A further walkout is due to take place on 20 December.

Why are the postal workers striking?

The dark horse of this season’s strikes may be the postal action. As an often-overlooked sector, Royal Mail workers are also striking due to a breakdown in disputes over pay and working conditions.

The Communications Workers Union (CWU) have stated: “Posties are in the fight of their lives against the Uberisation of Royal Mail and the destruction of their conditions. But 115,000 of our members will not just accept this war on their livelihoods and their industry.”

The postal strikes are quite extensive, some of the events have already taken place but there is further action planned for 15, 23, and 24 December. So, if you’ve been putting off your Christmas shopping—now would be the ideal time to get your cart rolling.

Why are the border control officials striking?

As an even darker horse, the Public and Commercial Service (PCS) union has announced Civil Service industrial action that will impact Border Force services. According to The Independent, In a dispute over pay, jobs, and conditions, the people who normally check passports and assess arriving travellers have staged walk outs at the three biggest airports: London Heathrow, London Gatwick, and Manchester. There will also be sporadic strikes across other UK airports.

Anyone who is travelling into the UK this Christmas period should be aware of the extreme disruptions they could face. Action is due to take place from 23 December all the way to New Year’s Eve, excluding 27 December. While some military personnel and volunteers have been given emergency training in order to alleviate the interference, it’s likely to still be a total mess.

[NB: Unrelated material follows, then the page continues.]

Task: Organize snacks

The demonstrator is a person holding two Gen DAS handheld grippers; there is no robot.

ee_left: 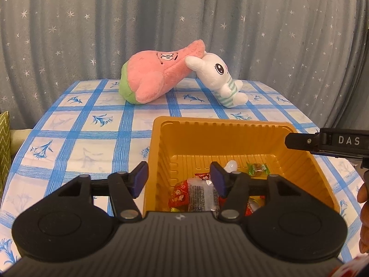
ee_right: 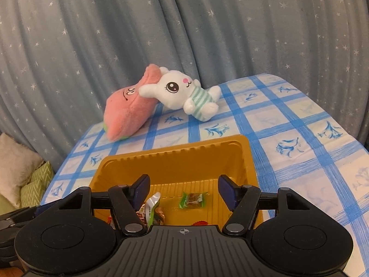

Recent data has shown that, not only is inflation at an all-time high at 11 per cent, but when average weekly earnings are adjusted for inflation, total pay in the public sector is around 5 per cent lower than the current 11.1 per cent rate. This works out to a total take-home salary of £597, versus the equivalent of £626 per week back in 2010.

While this mass wave of strikes will undoubtedly impact the general public more so than similar actions of the past, it’s important to recognise the primary cause behind labour unrest. There’s a reason why nurses are striking for the very first time in the UK. Industrial action is always a last resort, spurred on due to a lack of government support.